Beneath this line is the data. Output exactly the lines from the line with "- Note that" to the line with "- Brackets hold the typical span", both ends included, and nothing more.

• • • • • • •

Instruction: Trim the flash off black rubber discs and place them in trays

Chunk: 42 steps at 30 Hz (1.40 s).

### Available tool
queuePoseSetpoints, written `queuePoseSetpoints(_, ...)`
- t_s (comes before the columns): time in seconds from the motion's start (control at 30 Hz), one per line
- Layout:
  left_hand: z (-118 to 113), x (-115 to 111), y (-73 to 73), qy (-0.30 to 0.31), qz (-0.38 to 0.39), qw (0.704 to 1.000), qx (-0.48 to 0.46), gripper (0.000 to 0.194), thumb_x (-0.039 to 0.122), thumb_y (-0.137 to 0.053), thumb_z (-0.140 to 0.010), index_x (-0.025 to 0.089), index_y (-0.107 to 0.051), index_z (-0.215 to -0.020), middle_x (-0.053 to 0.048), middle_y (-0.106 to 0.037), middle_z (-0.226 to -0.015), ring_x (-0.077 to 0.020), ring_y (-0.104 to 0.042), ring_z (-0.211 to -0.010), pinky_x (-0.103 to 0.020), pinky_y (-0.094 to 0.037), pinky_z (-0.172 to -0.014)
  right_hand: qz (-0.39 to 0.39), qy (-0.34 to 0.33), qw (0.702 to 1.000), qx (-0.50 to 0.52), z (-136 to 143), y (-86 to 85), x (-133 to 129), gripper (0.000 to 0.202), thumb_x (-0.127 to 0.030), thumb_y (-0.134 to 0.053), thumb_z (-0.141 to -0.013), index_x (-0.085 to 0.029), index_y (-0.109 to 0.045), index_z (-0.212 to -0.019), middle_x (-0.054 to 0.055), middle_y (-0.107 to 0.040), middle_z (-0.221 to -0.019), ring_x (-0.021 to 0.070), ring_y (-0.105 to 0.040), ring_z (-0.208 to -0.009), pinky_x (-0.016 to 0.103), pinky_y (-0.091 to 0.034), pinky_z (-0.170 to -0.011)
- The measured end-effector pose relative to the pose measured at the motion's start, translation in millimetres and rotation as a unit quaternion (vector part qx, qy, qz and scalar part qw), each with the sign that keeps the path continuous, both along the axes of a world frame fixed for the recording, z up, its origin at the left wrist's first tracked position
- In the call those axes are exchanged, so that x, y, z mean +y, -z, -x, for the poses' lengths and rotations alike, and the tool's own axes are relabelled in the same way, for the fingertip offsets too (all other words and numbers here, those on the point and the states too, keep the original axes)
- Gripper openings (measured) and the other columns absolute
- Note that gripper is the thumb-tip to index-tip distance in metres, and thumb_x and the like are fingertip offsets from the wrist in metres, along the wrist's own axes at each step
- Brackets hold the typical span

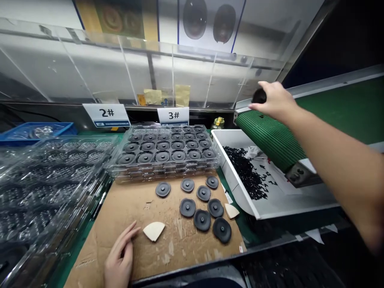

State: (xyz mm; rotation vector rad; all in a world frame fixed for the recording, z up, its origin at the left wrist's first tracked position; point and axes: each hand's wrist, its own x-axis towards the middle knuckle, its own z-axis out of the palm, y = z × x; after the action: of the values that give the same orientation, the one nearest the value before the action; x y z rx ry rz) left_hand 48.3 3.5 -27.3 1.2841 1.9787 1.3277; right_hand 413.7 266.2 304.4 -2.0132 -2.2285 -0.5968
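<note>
My right hand point(274, 100) is raised at the upper right beside the green conveyor belt, its fingers closed on a dark round part point(259, 96). On the cardboard point(132, 204) rests my left hand point(121, 256), holding nothing, fingers apart, just left of a cream wedge-shaped pad point(154, 231). Several black discs point(202, 220) with small central studs lie on the cardboard's right half. A second cream wedge point(231, 211) is at its right edge. Behind the cardboard, a clear plastic tray point(163, 170) holds rows of similar discs; a few back-left pockets hold none.
A white bin point(237, 184) with small black pieces stands at the right, partly under the ribbed green belt point(270, 136). Stacked clear trays point(54, 180) and a blue tray point(69, 129) are at the left. Signs marked 2# point(106, 115) and 3# point(173, 116) stand behind.
</note>
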Motion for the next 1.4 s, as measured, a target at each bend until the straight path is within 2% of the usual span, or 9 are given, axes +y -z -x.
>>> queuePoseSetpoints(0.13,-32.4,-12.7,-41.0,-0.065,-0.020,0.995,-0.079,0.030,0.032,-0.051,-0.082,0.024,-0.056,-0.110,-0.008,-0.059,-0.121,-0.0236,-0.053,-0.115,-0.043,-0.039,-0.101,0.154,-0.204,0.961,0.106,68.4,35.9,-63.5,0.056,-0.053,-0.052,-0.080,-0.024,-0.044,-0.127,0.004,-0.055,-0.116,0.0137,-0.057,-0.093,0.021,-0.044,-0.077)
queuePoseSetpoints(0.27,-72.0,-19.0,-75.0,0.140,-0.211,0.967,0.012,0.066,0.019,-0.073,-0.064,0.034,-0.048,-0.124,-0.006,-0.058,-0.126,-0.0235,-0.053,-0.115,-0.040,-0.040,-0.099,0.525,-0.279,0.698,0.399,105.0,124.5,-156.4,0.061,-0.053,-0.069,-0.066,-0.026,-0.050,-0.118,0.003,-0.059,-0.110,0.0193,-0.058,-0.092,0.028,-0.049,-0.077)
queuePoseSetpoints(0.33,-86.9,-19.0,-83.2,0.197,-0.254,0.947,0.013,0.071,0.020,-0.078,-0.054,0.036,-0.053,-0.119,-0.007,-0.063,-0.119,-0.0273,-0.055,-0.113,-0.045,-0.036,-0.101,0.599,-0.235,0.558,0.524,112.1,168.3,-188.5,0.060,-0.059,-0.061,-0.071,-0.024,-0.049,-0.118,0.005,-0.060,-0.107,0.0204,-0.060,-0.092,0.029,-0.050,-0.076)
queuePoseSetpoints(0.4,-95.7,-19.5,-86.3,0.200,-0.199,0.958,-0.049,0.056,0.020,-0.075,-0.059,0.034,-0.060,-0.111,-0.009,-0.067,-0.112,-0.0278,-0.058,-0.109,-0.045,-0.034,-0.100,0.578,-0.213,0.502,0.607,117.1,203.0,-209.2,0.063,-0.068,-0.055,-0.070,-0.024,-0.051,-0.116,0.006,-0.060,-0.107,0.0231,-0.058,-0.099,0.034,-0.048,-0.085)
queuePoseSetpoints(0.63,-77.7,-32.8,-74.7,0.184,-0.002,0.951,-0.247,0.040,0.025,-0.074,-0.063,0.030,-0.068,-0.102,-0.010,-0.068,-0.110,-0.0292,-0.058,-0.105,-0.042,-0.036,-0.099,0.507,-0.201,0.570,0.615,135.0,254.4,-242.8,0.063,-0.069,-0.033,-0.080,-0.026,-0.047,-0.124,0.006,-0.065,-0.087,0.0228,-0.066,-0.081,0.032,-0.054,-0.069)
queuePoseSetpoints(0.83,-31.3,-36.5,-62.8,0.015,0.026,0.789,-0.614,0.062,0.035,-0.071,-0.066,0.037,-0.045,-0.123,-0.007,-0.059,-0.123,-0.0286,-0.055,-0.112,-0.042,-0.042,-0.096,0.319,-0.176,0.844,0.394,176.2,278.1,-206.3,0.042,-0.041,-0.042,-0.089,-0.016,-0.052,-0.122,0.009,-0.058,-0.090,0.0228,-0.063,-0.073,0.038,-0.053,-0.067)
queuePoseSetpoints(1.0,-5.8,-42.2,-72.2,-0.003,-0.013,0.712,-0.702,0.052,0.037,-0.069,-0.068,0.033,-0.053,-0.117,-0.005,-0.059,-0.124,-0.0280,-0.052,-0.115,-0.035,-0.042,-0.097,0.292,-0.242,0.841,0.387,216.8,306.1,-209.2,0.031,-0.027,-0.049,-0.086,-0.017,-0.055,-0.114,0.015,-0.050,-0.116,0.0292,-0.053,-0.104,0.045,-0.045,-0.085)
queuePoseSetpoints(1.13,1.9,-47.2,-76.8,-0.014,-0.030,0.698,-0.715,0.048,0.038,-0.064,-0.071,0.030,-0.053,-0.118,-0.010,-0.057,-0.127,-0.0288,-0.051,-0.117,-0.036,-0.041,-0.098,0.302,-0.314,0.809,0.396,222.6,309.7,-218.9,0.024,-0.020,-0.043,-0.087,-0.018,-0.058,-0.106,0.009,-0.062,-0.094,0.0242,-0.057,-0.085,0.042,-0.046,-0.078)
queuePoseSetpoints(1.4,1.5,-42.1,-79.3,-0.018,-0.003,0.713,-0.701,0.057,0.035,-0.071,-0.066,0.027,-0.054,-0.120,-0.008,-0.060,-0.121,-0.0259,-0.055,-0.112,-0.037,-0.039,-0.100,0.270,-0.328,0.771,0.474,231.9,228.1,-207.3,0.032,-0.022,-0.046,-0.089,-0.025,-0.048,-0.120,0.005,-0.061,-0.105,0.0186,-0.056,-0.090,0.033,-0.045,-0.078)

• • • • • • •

**OUTPUT OF THE TASK**
- Note that gripper is the thumb-tip to index-tip distance in metres, and thumb_x and the like are fingertip offsets from the wrist in metres, along the wrist's own axes at each step
- Brackets hold the typical span

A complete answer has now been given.